● **WORK TASK**
Reproduce the entire listing exactly as written, apart from its pictures.

== Segment start ==

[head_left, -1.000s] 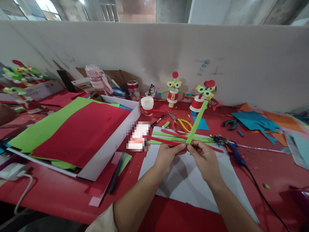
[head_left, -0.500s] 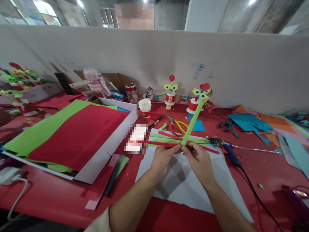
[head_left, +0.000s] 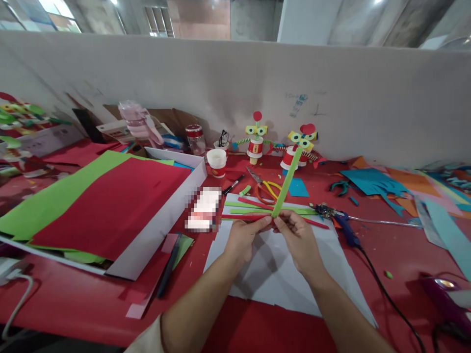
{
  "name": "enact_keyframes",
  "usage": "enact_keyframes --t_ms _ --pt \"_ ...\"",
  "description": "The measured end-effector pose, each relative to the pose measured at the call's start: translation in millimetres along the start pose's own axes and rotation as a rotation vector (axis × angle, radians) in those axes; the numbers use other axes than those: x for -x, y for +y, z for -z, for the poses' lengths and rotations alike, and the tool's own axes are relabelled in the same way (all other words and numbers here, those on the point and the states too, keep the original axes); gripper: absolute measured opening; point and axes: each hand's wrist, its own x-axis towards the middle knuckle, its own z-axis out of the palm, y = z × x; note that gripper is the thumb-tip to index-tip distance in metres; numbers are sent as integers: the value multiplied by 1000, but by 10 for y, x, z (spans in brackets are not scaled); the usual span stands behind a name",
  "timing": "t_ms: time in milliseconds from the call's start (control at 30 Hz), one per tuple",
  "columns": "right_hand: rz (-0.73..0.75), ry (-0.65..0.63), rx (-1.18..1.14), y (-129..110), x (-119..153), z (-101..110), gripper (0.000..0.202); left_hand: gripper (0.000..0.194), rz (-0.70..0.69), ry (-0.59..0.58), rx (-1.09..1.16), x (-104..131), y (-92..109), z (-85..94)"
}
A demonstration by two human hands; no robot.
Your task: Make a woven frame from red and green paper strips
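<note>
My left hand [head_left: 241, 240] and my right hand [head_left: 299, 241] meet above a sheet of white paper [head_left: 268, 282]. Both pinch the lower end of a light green paper strip [head_left: 287, 184], which slants up and away from the fingertips. At the same joint a red paper strip [head_left: 243, 216] runs out to the left, past my left fingers. My fingers cover the spot where the two strips meet. Behind my hands, more green strips [head_left: 239, 211] and red strips [head_left: 318, 224] lie on the paper.
Paper-cup figures [head_left: 255, 144] stand along the wall. Pliers [head_left: 263, 186] and a paper cup [head_left: 217, 162] sit behind the paper. On the right rests a glue gun [head_left: 348, 230] with its cord. A white box [head_left: 158, 240] of coloured sheets and a blurred phone [head_left: 203, 208] occupy the left.
The view has shifted slightly. My hands keep their pinch at the joint of the strips. The red strip's left end, earlier over the phone, now stops just right of it.
</note>
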Motion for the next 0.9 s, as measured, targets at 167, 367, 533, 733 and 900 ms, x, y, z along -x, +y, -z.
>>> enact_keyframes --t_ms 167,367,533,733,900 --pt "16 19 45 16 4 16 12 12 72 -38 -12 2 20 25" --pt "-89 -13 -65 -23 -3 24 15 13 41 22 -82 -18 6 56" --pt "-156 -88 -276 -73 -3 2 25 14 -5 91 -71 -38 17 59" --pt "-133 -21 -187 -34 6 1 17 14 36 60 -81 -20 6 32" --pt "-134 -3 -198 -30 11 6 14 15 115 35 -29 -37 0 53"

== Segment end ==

● **WRITTEN SOLUTION**
[head_left, -1.000s] 
[head_left, -0.500s] 
[head_left, +0.000s] 
{
  "name": "enact_keyframes",
  "usage": "enact_keyframes --t_ms _ --pt \"_ ...\"",
  "description": "The measured end-effector pose, each relative to the pose measured at the call's start: translation in millimetres along the start pose's own axes and rotation as a rotation vector (axis × angle, radians) in those axes; the numbers use other axes than those: x for -x, y for +y, z for -z, for the poses' lengths and rotations alike, and the tool's own axes are relabelled in the same way (all other words and numbers here, those on the point and the states too, keep the original axes); gripper: absolute measured opening; point and axes: each hand's wrist, its own x-axis towards the middle knuckle, its own z-axis out of the palm, y = z × x; note that gripper is the thumb-tip to index-tip distance in metres; numbers are sent as integers: the value multiplied by 1000, but by 10 for y, x, z (spans in brackets are not scaled); the usual span stands behind a name",
  "timing": "t_ms: time in milliseconds from the call's start (control at 30 Hz), one per tuple",
  "columns": "right_hand: rz (-0.73..0.75), ry (-0.65..0.63), rx (-1.18..1.14), y (-129..110), x (-119..153), z (-101..110), gripper (0.000..0.202); left_hand: gripper (0.000..0.194), rz (-0.70..0.69), ry (-0.59..0.58), rx (-1.09..1.16), x (-104..131), y (-92..109), z (-85..94)"
}
A demonstration by two human hands; no robot.
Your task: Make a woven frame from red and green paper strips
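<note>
My left hand [head_left: 241, 240] and my right hand [head_left: 299, 241] meet above a sheet of white paper [head_left: 268, 282]. Both pinch the lower end of a light green paper strip [head_left: 287, 184], which slants up and away from the fingertips. At the same joint a red paper strip [head_left: 243, 216] runs out to the left, past my left fingers. My fingers cover the spot where the two strips meet. Behind my hands, more green strips [head_left: 239, 211] and red strips [head_left: 318, 224] lie on the paper.
Paper-cup figures [head_left: 255, 144] stand along the wall. Pliers [head_left: 263, 186] and a paper cup [head_left: 217, 162] sit behind the paper. On the right rests a glue gun [head_left: 348, 230] with its cord. A white box [head_left: 158, 240] of coloured sheets and a blurred phone [head_left: 203, 208] occupy the left.
The view has shifted slightly. My hands keep their pinch at the joint of the strips. The red strip's left end, earlier over the phone, now stops just right of it.
</note>
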Motion for the next 0.9 s, as measured, targets at 167, 367, 533, 733 and 900 ms, x, y, z along -x, +y, -z.
>>> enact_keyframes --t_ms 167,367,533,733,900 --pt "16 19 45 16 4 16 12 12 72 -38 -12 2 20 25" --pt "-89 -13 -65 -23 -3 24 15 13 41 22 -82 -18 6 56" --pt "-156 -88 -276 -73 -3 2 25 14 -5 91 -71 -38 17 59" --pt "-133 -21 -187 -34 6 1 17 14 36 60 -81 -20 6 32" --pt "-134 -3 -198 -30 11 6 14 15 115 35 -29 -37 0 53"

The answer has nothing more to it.